• _Assigned task_
Retype the listing exactly; omit pictures.

____ Data provided

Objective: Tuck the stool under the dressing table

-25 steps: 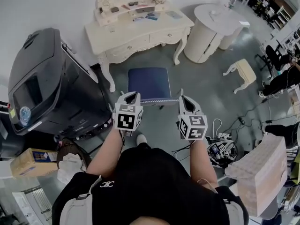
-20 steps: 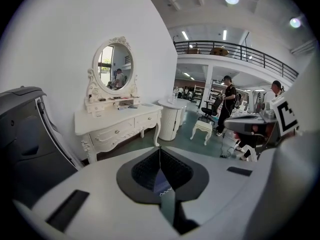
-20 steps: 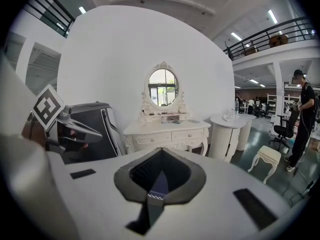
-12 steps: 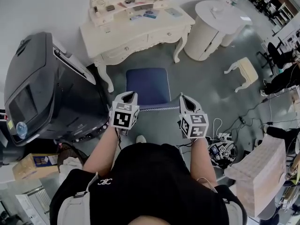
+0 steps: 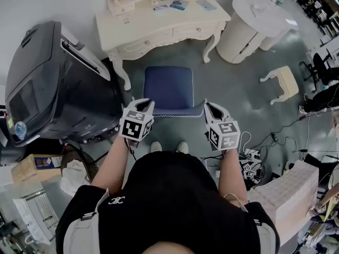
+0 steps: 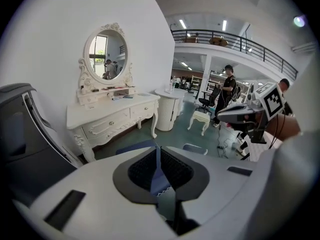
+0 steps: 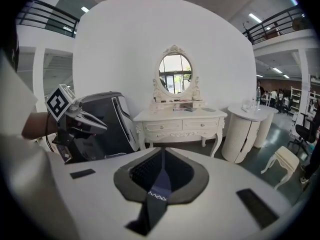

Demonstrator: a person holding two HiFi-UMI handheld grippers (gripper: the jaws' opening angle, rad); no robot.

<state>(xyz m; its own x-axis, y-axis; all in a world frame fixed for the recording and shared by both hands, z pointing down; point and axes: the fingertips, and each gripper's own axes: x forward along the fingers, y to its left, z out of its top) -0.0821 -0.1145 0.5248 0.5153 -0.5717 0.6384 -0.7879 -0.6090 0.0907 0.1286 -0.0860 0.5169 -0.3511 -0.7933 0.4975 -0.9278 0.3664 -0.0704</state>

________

• _Result of the exercise_
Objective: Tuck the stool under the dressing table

-25 steps: 
-20 steps: 
-20 steps: 
-12 steps: 
+0 steps: 
+0 steps: 
+0 steps: 

Demonstrator: a person holding two HiFi-UMI handheld grippers (gripper: the jaws' opening angle, rad); no robot.

<state>(xyz m; its own x-axis, y-axis; all in a world frame fixed for the recording and shared by both hands, z pointing down; point and axes: the fingertips, and each gripper's own axes: x forward along the fingers, y to its left, z out of its top) -0.0821 -0.1145 0.5248 0.5153 -0.5717 0.6384 -0.7879 -0.6090 0.0907 0.1286 -0.0860 0.5169 -0.3511 -0.7933 0.4975 -0.9278 0.3664 -0.0704</state>

With this, the exercise is complete.